### WHAT IS NEEDED
For the listing below, show each line that includes the string "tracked".

### DATA PROVIDED
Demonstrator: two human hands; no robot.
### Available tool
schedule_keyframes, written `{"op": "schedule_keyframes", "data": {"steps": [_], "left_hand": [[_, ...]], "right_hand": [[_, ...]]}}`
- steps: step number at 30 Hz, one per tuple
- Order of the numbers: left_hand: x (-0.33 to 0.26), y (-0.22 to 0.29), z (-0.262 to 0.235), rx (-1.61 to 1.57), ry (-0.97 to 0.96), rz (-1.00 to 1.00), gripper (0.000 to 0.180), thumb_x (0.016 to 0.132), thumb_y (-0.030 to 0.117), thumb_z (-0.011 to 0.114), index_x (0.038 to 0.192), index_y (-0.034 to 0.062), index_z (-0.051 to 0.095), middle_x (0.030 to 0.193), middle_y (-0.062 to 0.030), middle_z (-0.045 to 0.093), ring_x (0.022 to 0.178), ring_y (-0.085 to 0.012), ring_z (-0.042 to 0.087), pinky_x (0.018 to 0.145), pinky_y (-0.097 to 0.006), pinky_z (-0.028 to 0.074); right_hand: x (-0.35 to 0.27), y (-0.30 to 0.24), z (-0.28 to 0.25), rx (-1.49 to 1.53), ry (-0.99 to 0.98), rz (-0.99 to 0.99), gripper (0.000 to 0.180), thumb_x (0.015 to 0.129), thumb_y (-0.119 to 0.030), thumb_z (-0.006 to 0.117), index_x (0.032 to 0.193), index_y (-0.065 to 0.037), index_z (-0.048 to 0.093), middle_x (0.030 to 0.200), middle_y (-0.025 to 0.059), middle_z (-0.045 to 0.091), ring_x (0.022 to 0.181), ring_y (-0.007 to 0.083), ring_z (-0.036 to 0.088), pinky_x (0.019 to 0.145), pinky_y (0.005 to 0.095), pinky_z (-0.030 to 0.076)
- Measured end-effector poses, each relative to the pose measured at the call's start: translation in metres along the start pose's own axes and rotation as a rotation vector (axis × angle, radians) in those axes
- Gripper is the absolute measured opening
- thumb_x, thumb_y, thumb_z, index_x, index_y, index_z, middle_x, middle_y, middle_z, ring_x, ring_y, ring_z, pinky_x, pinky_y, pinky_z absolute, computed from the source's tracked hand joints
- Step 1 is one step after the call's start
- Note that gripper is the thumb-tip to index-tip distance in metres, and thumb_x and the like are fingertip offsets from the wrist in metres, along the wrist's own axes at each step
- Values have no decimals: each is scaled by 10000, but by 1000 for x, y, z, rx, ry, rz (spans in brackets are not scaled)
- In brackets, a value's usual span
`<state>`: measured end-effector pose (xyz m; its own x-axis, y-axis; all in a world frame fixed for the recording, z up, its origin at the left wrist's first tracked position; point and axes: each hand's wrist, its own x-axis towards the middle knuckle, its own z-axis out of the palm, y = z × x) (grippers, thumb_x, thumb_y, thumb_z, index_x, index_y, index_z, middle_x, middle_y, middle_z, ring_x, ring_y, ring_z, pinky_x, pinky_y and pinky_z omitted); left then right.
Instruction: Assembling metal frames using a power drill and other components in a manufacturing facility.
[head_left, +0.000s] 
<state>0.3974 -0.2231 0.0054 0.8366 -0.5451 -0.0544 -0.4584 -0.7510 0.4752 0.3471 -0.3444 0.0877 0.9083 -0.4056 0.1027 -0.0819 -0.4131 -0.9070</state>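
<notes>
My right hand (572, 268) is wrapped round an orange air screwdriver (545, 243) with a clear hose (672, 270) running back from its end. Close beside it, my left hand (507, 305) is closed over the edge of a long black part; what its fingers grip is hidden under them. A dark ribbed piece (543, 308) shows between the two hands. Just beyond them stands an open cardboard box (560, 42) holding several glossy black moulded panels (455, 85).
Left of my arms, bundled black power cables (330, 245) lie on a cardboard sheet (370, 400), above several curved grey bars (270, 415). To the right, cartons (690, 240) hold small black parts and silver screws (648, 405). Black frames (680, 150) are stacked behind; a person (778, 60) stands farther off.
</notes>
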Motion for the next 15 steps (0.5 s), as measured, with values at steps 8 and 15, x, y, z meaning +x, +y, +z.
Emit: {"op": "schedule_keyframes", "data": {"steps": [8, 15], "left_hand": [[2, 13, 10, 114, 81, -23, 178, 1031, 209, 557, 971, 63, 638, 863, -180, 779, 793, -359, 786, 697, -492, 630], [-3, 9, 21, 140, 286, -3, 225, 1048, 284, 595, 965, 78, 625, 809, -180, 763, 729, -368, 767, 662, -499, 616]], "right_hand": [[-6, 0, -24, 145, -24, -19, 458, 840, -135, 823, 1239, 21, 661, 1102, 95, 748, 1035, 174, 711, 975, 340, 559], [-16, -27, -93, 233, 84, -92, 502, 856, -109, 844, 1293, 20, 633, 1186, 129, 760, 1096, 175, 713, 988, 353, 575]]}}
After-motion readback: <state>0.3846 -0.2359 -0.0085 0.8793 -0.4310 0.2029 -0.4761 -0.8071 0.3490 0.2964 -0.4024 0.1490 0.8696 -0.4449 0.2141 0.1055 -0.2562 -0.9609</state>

### EXERCISE OUTPUT
- thumb_x, thumb_y, thumb_z, index_x, index_y, index_z, middle_x, middle_y, middle_z, ring_x, ring_y, ring_z, pinky_x, pinky_y, pinky_z absolute, computed from the source's tracked hand joints
`<state>`: measured end-effector pose (xyz m; its own x-axis, y-axis; all in a world frame fixed for the recording, z up, its origin at the left wrist's first tracked position; point and axes: each hand's wrist, its own x-axis towards the middle knuckle, its own z-axis out of the palm, y = z × x) (grippers, thumb_x, thumb_y, thumb_z, index_x, index_y, index_z, middle_x, middle_y, middle_z, ring_x, ring_y, ring_z, pinky_x, pinky_y and pinky_z omitted); left then right.

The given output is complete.